Ao estilo Moro: espionagem e ações de extorsão para perseguir Cristina Kirchner

O juiz federal Alejo Ramos Padilla processou o falso advogado Marcelo D’Alessio como integrante de uma associação ilícita “dedicada a realizar operações de inteligência e ações psicológicas contra várias pessoas que logo eram extorquidas ou coagidas, até entrarem em pânico, para que finalmente declarassem de uma determinada forma e se tornassem “testemunhas arrependidas”, a versão argentina dos “delatores premiados” tão comuns na Operação Lava-Jato brasileira.

 

O juiz federal Alejo Ramos Padilla processou o falso advogado Marcelo D’Alessio como integrante de uma associação ilícita “dedicada a realizar operações de inteligência e ações psicológicas contra várias pessoas que logo eram extorquidas ou coagidas, até entrarem em pânico, para que finalmente declarassem de uma determinada forma e se tornassem “testemunhas arrependidas”, a versão argentina dos “delatores premiados” tão comuns na Operação Lava-Jato brasileira.

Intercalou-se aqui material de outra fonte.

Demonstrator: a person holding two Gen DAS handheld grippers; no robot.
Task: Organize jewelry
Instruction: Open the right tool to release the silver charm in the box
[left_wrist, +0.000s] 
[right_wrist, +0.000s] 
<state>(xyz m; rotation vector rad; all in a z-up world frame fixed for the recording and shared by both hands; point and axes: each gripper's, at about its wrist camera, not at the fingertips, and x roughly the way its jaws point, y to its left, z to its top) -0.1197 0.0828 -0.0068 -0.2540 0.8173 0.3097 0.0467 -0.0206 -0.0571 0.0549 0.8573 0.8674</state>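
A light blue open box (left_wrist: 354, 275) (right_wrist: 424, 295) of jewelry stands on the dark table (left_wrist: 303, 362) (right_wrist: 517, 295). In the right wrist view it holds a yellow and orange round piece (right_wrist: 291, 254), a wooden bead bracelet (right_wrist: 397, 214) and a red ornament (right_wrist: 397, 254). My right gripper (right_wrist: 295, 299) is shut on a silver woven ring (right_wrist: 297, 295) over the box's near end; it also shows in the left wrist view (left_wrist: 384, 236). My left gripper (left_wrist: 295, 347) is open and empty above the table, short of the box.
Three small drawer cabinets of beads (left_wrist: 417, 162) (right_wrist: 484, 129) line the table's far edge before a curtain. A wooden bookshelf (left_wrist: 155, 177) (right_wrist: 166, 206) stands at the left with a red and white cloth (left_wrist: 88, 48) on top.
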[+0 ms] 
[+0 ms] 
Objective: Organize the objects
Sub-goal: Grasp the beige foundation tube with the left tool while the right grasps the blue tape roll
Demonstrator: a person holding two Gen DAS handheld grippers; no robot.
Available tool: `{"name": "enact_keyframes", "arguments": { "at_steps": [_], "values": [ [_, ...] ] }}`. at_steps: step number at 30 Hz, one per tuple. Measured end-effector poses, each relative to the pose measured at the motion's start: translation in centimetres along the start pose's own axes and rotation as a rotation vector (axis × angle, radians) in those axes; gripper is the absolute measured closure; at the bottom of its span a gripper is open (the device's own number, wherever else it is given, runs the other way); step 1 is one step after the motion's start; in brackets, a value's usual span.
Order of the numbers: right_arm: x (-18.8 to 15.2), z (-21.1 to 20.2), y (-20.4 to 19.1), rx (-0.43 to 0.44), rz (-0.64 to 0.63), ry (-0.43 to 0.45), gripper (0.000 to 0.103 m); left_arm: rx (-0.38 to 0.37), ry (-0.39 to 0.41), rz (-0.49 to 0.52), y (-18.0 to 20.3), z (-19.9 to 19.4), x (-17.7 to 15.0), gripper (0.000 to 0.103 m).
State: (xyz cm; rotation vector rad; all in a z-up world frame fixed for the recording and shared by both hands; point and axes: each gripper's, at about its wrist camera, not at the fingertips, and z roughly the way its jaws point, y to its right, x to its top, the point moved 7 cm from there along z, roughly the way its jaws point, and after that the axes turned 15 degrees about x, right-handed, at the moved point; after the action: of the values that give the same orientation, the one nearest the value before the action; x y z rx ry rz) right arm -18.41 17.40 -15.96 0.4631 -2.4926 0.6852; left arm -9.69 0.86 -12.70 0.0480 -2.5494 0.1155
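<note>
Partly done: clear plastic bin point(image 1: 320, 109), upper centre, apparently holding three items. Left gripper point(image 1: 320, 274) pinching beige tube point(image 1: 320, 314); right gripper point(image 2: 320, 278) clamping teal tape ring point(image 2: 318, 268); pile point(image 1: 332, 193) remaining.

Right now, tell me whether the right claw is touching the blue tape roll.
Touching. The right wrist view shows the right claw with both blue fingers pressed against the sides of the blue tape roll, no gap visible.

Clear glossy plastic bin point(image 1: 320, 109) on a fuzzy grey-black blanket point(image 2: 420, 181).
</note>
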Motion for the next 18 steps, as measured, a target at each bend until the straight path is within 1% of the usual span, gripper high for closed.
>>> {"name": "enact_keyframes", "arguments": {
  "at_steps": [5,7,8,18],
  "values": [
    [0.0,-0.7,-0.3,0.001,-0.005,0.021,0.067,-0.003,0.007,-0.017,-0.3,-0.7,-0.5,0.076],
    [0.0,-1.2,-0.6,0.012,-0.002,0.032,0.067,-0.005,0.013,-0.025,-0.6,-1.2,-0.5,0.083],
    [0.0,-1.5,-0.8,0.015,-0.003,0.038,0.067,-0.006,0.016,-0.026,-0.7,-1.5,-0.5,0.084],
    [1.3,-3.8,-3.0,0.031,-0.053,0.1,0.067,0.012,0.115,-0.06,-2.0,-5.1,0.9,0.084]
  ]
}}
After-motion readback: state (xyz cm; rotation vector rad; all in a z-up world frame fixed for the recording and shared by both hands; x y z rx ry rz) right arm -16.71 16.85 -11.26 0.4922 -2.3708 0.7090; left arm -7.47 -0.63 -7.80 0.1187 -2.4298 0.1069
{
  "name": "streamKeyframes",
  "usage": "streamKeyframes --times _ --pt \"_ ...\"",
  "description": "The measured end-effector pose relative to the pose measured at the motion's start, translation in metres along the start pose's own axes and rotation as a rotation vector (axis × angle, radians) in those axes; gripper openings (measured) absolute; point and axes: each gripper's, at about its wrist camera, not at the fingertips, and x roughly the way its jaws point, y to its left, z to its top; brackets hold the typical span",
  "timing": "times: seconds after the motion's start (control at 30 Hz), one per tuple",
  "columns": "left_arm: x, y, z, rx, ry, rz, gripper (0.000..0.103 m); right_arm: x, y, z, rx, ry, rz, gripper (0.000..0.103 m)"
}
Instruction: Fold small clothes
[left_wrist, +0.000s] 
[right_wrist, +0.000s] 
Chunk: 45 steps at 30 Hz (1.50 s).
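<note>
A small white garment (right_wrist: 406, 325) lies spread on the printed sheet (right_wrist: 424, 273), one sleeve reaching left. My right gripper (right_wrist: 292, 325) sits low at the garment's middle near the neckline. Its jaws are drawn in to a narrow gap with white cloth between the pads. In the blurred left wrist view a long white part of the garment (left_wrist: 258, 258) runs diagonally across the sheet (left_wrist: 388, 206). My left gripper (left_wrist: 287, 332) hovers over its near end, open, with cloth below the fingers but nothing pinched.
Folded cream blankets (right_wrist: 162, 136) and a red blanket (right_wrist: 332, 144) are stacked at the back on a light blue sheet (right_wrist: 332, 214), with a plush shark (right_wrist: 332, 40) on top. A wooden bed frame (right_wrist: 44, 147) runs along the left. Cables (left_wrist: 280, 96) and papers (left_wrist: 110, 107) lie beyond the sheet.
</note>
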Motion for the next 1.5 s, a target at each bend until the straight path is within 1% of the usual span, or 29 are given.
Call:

O ponto chave desse caso é que o juiz considera que existe uma comunhão entre os serviços de inteligência e a Justiça que atentam contra o sistema democrático utilizando extorsões, coações, dossiês, causas distorcidas e advogados falsos exigir dinheiro a cidadãos, e mais que isso, para armar e dirigir causas judiciais.

Tudo muito similar ao esquema judicial realizado no Brasil pelo ex-juiz Sergio Moro (hoje recompensado com o cargo de ministro da Justiça do governo de Jair Bolsonaro), a respeito das propinas ligadas à multinacional Oderbrecht, que teve como fim levar à prisão o ex-presidente Lula da Silva e impedir que ele participasse das eleições. No caso argentino, o que se se busca é a prisão da ex-mandatária Cristina Fernández de Kirchner, para impedir que seja a adversária do atual presidente Mauricio Macri, que buscará sua reeleição em outubro.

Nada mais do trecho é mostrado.